Wild boar really do eat everything
‘I use it systematically to keep certain groups of animals away from the carcasses, to see how important they are for the nutrient cycle. A little way away lies a carcass which all the animals can reach. There is one place with a wildlife grid that only keeps out wild boar. Here, where we are now, only birds can reach the carcass, and over there, only insects.’
A power supply is essential for keeping animals out, and Wenting has to visit the site every week to change the batteries. A solar panel on the site helps, but it can’t provide all the power required. ‘Changing the batteries is the biggest job here,’ says Wenting. Along with taking monthly samples of the soil under the carcasses. A special hoist has been developed for that purpose, to lift the animals carefully and put them back in exactly the same place after the sampling. Those samples will be examined for their chemical composition. Fallow deer were chosen as test animals for mainly practical reasons. Wenting: ‘Roe deer are not shot here and red deer are too heavy to lift.’ The carcasses are in various stages of decomposition. The rate at which that happens varies per animal. ‘It’s impossible to make sense of,’ says Wenting. ‘And we don’t know why it is. There are a lot of scavengers here, because for several decades now there’s been a policy of leaving carcasses on the spot. Some carcasses are gone within three to four days, but others are lying there four months later looking as though they were shot yesterday.’

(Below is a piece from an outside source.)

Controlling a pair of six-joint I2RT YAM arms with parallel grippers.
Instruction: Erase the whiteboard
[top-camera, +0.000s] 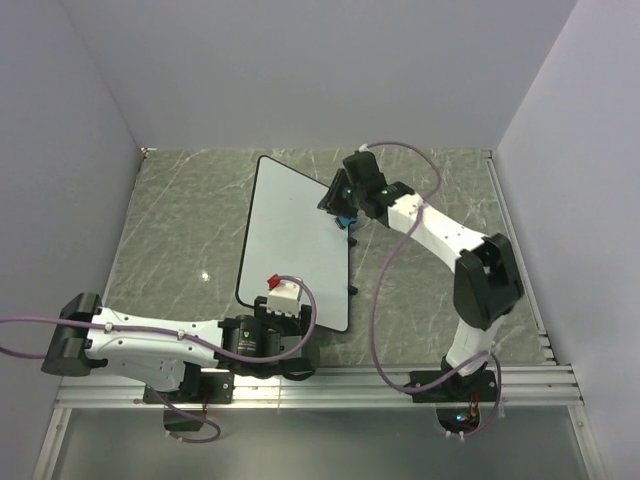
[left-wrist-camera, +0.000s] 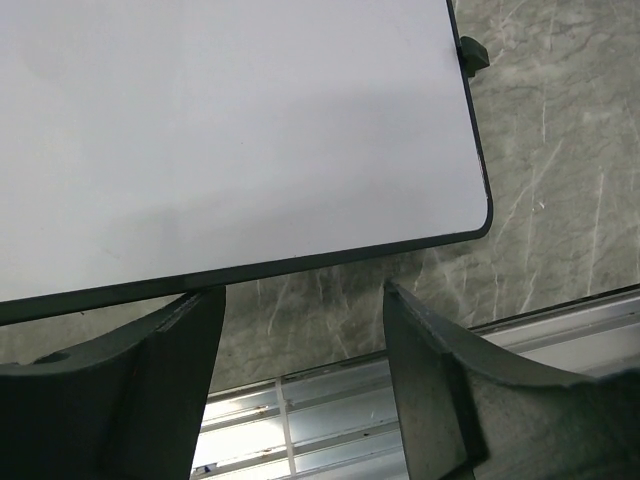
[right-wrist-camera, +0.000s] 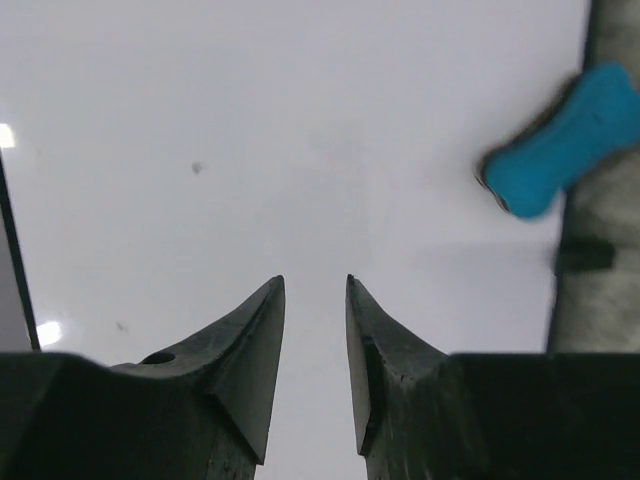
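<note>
The whiteboard (top-camera: 295, 235) lies flat in the middle of the table, white with a thin black rim, and shows no scribbles, only a tiny speck in the right wrist view (right-wrist-camera: 197, 167). My right gripper (top-camera: 335, 200) hovers over the board's right edge, jaws a little apart and empty (right-wrist-camera: 315, 285). A small blue eraser (top-camera: 345, 220) lies at that edge, off to the right of the fingers (right-wrist-camera: 560, 140). My left gripper (top-camera: 297, 345) is open and empty at the board's near edge (left-wrist-camera: 300, 262); its fingertips (left-wrist-camera: 205, 300) sit just below the rim.
The board's small black feet (top-camera: 352, 290) stick out on its right side; one shows in the left wrist view (left-wrist-camera: 470, 52). A metal rail (top-camera: 400, 380) runs along the table's near edge. Grey walls close in on the left, back and right.
</note>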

It has become clear, though, that wild boar can play a role in the disposal of carcasses. Wenting discovered this from an experiment in which carcasses at various locations around the country were kept under surveillance with cameras. Wenting: ‘With these, we tracked the stages of decomposition, the species of animals involved and how they behaved near the carcass. Which tissues do they eat and at which stage of decomposition are they active? And wild boar really do eat everything. They also come in larger groups. Wild boar are scavengers. They need animal proteins on top of acorns and the like. Boar can speed up the process tremendously, but they don’t always do so.’
An aspect of the cycle Wenting is trying to document is the chemical composition of animals. With remarkable results. Wenting: ‘It’s always been assumed that the chemical composition is very consistent in animals, unlike in plants. After all, they can move around and take what they need. But it turns out that is not the case at all.’
Anyone is welcome to know what I do, but not where I do it
She found this out when she compared otters and fallow deer, two species that have little in common. Otters appear to have a much more constant chemical composition than fallow deer. ‘In addition, there appeared to be quite a lot of variation within the species. That raised the question of how that would be within the same environment. I then studied red deer and boar from my study area, also looking at where in the body those nutrients are stored.’
These results – which are yet to be published – are even more remarkable. ‘I am finding big differences. Not only between the two species, but also per individual. It’s impossible to predict where in the body the trace elements will end up.’ And that is interesting news. Organs like the liver or kidney are often used as indicators of the presence of certain substances in an area. ‘But I see in my study that it is not as straightforward as that. One red deer, for example, had masses of lead in its lungs. So that one was seriously ill, in fact. In such a case, if you look for a cause in the liver alone and you find nothing, you can draw very wrong conclusions. So it’s not enough to analyse a single organ as a measure of the whole.’